При этом — ребенок был ещё жив, расчет был на то, что тяжело раненого ребенка пропустят внутрь с сопровождающей его женщиной без должного осмотра и проверки. Когда скорую остановили — женщина попыталась активировать заряд, но была уничтожена, как и водитель Скорой. Ребенок был ещё жив, его отправили в больницу — но там он умер от ран, несовместимых с жизнью.
Все молчат. Это — слишком даже для нас, снайперов. Тех, у которых общий счет только на этой операции перешагнул тысячу и уверенно идет ко второй.
— … если бы им это удалось, они совершили бы теракт либо у полицейского участка, либо в самой больнице имени аятоллы Ас-Садра, тем самым дестабилизировав обстановку во всем Садр-Сити и столкнув нас лбами с местным большинством. Только благодаря Медведю шесть и его наблюдательности это им сделать не удалось. Поаплодируем.
Жидкие хлопки. Обычно — аплодируют совсем по-другому: несмотря на то, что мы из разных стран и разных армий, мы делаем одно дело, и радость друг за друга — она искренняя. Но сейчас всем не до того, все хотят как можно быстрее уйти из этого зала, оказаться на улице, где пальмы и автоматы по продаже газировки. Оказаться там, в мире живых.
— … Но я собрал вас не для этого! И не для этого я демонстрирую вам тело иракского ребенка, которое надо предать земле! Я не раз слышал от вас бред относительно того, зачем мы здесь, за что мы здесь воюем, иракцы не хотят нас здесь видеть — и все такое. Я знаю, такие разговоры идут, а пара идиотов даже обратилась к капеллану. Вот!
Полковник указывает на изуродованный труп ребенка.
— … Это сделали не мы! Это сделали сами иракцы со своим ребенком! Вот — истинная причина этой войны!
…
— Они убивают друг друга, они обстреливают соседние кварталы из минометов. Я не буду вам рассказывать, сколько трупов находят утром на улицах и в каком виде вылавливают трупы у плотины Садда! Они сами творят друг с другом такие зверства, которые нам и в голову не пришли бы.
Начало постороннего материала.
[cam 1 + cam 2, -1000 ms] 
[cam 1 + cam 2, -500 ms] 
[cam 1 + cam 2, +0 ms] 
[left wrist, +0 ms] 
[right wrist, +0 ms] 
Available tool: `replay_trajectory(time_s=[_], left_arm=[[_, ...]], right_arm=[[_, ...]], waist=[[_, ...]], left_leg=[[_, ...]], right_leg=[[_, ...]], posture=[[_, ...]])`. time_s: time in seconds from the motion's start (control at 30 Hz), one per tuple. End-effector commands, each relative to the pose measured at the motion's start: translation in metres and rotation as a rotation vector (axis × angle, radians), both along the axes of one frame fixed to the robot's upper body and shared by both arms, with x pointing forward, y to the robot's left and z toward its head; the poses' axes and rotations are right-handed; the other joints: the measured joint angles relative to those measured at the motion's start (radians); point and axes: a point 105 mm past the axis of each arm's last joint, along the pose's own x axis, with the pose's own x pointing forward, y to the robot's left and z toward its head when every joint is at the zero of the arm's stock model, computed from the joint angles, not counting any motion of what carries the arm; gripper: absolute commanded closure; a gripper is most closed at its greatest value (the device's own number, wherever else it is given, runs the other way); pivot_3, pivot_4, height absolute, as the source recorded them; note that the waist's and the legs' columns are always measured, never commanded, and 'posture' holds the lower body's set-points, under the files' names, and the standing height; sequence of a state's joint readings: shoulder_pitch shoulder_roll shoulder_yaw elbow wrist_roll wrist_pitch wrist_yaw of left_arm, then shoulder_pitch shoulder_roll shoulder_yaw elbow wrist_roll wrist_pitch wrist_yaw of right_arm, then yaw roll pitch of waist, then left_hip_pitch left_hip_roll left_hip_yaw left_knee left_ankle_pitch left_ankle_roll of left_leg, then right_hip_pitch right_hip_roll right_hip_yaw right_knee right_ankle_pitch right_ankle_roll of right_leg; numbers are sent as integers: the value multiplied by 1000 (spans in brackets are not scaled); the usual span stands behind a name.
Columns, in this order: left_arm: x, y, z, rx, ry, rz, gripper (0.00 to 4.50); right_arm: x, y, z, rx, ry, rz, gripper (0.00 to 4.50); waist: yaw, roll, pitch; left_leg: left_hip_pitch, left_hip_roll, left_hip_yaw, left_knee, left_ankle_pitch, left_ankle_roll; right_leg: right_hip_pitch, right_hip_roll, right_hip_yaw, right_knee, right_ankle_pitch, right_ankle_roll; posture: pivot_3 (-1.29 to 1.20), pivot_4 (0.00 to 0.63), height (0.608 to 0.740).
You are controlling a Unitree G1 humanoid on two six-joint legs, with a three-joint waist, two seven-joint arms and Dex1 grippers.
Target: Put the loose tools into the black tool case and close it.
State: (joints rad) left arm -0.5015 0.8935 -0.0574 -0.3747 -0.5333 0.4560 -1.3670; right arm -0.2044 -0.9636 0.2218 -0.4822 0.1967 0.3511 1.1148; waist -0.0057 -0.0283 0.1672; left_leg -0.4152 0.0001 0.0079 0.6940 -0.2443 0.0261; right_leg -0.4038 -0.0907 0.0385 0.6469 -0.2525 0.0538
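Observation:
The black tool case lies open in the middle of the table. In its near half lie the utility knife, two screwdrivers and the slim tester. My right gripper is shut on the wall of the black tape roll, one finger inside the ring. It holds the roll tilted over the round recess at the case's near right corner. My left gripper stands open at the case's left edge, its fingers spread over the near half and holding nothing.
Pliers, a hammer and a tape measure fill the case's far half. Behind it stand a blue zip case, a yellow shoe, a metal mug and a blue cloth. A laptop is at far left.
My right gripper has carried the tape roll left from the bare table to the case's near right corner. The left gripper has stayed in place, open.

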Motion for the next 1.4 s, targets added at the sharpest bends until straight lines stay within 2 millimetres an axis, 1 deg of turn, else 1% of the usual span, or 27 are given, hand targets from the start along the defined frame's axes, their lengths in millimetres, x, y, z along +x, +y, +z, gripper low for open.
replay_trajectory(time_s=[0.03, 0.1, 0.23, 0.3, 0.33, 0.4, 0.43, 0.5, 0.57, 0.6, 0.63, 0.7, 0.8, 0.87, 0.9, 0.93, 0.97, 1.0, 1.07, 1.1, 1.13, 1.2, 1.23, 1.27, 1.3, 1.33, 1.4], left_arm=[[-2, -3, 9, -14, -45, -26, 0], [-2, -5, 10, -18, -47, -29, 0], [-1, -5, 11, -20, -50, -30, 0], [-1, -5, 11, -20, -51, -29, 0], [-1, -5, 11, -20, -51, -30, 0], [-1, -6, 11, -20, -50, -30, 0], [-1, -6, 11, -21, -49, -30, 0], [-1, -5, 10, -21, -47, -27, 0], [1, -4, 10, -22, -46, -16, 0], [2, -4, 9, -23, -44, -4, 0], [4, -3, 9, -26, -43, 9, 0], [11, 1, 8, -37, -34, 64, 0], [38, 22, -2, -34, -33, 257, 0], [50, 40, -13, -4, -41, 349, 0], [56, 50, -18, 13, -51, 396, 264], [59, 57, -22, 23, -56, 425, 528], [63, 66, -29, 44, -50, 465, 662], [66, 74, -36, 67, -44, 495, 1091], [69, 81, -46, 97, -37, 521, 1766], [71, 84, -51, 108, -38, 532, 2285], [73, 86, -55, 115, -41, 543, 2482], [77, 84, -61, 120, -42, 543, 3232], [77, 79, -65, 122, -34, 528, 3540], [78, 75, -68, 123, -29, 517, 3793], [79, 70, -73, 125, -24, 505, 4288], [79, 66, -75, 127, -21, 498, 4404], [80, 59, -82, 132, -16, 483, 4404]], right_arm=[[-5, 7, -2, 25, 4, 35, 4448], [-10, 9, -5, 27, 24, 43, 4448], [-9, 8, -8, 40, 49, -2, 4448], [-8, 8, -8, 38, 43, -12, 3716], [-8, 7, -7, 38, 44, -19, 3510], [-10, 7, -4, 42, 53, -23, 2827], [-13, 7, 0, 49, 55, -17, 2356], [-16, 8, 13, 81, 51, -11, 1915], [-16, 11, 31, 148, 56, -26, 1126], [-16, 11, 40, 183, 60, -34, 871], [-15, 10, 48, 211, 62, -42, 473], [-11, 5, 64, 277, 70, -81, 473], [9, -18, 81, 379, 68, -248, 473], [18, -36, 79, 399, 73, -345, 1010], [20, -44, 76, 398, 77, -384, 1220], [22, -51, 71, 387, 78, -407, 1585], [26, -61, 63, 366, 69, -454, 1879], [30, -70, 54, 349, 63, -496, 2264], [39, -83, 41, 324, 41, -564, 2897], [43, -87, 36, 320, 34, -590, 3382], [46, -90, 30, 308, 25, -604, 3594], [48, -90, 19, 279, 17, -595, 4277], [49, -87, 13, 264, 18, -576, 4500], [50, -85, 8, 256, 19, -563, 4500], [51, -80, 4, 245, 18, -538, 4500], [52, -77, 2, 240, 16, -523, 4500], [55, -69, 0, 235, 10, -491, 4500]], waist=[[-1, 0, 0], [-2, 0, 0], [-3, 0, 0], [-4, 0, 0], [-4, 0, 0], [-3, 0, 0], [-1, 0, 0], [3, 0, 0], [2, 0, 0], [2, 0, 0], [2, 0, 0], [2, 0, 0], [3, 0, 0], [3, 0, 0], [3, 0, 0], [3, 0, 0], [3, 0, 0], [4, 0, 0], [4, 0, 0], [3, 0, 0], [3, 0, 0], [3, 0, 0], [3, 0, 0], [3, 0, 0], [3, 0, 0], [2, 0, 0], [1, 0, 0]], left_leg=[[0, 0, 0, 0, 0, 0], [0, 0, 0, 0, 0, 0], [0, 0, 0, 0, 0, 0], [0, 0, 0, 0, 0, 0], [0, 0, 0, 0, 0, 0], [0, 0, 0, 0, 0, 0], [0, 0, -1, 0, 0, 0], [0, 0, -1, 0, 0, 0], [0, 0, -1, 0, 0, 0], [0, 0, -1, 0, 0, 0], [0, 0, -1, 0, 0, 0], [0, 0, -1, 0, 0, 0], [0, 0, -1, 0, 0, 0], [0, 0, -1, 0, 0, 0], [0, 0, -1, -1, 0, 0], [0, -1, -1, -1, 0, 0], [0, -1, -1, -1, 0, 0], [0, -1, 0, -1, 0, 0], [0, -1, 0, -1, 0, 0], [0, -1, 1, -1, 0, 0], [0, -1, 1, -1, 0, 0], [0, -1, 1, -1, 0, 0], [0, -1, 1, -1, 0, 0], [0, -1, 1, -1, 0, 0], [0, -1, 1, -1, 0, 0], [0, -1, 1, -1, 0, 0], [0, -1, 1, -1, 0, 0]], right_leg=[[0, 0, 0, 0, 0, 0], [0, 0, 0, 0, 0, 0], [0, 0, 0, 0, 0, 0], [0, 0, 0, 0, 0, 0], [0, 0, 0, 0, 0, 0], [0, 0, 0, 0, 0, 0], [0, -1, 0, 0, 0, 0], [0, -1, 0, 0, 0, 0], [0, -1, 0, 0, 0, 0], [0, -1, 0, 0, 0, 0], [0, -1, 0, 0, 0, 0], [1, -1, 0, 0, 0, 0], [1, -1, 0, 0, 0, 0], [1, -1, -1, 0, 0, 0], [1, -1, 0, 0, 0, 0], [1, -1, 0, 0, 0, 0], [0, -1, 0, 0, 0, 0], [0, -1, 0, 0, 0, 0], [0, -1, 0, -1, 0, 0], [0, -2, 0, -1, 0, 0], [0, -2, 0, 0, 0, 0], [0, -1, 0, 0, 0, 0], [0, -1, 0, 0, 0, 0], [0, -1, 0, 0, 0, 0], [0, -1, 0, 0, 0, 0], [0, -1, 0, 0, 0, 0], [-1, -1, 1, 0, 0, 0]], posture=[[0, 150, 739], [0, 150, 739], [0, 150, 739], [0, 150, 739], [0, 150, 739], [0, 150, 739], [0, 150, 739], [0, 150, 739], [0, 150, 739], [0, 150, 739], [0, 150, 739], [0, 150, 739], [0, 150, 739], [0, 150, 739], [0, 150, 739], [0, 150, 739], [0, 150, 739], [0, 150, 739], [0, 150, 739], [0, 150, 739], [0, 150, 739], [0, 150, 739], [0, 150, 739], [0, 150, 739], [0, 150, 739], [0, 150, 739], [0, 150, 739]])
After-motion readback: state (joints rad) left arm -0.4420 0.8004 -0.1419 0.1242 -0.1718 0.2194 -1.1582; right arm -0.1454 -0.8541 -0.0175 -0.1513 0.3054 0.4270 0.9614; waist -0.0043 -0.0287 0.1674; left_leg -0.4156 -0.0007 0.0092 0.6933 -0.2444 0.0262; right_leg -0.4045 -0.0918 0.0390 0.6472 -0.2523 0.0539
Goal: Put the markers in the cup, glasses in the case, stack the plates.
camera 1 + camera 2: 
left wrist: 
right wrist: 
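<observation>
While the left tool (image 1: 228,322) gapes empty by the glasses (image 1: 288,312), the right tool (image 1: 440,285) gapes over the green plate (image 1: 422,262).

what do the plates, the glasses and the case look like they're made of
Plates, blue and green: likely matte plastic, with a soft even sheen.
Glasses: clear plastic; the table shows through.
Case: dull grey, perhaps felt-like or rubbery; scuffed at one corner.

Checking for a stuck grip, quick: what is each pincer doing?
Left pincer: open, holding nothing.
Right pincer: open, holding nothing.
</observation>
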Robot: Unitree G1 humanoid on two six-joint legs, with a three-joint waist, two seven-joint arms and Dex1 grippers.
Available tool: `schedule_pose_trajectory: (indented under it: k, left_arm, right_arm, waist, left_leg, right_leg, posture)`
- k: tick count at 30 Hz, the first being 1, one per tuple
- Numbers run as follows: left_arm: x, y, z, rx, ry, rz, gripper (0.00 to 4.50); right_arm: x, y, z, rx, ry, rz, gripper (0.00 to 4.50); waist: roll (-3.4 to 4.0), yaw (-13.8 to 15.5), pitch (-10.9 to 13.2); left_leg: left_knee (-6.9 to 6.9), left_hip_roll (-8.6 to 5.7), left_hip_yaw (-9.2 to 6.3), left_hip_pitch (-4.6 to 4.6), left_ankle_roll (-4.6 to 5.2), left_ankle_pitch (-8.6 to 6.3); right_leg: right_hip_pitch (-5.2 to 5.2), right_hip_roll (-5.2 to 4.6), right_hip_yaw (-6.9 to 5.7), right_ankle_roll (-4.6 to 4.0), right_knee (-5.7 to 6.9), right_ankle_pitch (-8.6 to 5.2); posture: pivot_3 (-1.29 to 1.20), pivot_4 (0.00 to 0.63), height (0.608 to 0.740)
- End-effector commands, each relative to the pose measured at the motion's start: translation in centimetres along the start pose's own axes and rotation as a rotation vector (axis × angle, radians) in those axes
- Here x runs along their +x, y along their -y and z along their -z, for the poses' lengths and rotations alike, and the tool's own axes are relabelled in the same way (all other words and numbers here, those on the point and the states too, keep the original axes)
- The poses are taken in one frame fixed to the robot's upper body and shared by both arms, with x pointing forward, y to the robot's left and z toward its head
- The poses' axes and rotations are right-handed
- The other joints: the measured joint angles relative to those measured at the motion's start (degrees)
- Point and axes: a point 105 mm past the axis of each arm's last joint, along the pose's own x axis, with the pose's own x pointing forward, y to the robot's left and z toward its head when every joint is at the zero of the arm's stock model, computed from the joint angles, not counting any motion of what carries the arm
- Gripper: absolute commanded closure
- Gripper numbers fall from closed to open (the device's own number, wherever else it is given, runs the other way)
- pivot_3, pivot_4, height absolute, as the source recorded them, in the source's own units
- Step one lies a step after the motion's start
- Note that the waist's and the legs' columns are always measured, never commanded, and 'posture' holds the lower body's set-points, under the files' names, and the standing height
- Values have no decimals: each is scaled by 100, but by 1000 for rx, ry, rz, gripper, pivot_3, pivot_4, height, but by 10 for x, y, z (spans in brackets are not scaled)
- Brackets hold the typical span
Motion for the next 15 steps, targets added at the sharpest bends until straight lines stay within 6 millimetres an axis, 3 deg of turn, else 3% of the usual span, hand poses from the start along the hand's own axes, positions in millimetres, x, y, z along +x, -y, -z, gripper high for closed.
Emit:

Но дело не в том, что иракцы творят подобное — а в том что происходящее здесь может иметь далеко идущие последствия! Исламский экстремизм — развивается. В каждой из ваших стран, и в моей тоже — могут быть террористические ячейки. И если мы не остановим их здесь — они придут в наши дома! Сделают такое с нашими детьми! Вот, почему мы здесь! И вот почему мы делаем то, что мы делаем!
…
— Разойдись!
Мы работаем день через день — то есть, дневное дежурство в четыре часа (шесть — семь если считать дорогу туда и оттуда), после чего полный день отдыха здесь и опять — дежурство. Отдых — это жизнь во дворце, жрачка и бассейн. Можно полежать и почитать книгу или посидеть в Интернете. Вне зависимости от того, день дежурства или отдыха — по правилам коалиции он закрывается как боевой, и я получаю двести сорок долларов США на карточку…
Банка содовой в автомате в холле — стоит десять центов, ровно. Можно расплатиться монетой или карточкой. Или просто пнуть посильнее, что некоторые американцы и делают…
— Медведь…
Я обернулся.
— Есть сигарета?
— Нет.
Медведь — это наш общий позывной. В отличие от американцев, у которых каждый сам себе выдумывает позывной — у нас они общие, «Медведь» и номер. Мой — номер шесть, не знаю, к добру или к худу. Остальные нас так и называют, «Медведи». У человека, который ко мне обратился — позывной Вуди-2, что означает «Дятел-2». Он из Дельта Форс, охотится с полуавтоматической винтовкой такого же калибра, как и у меня — 300WM, переделанной из охотничьей «Браунинг БАР». По-моему, он из Техаса сам.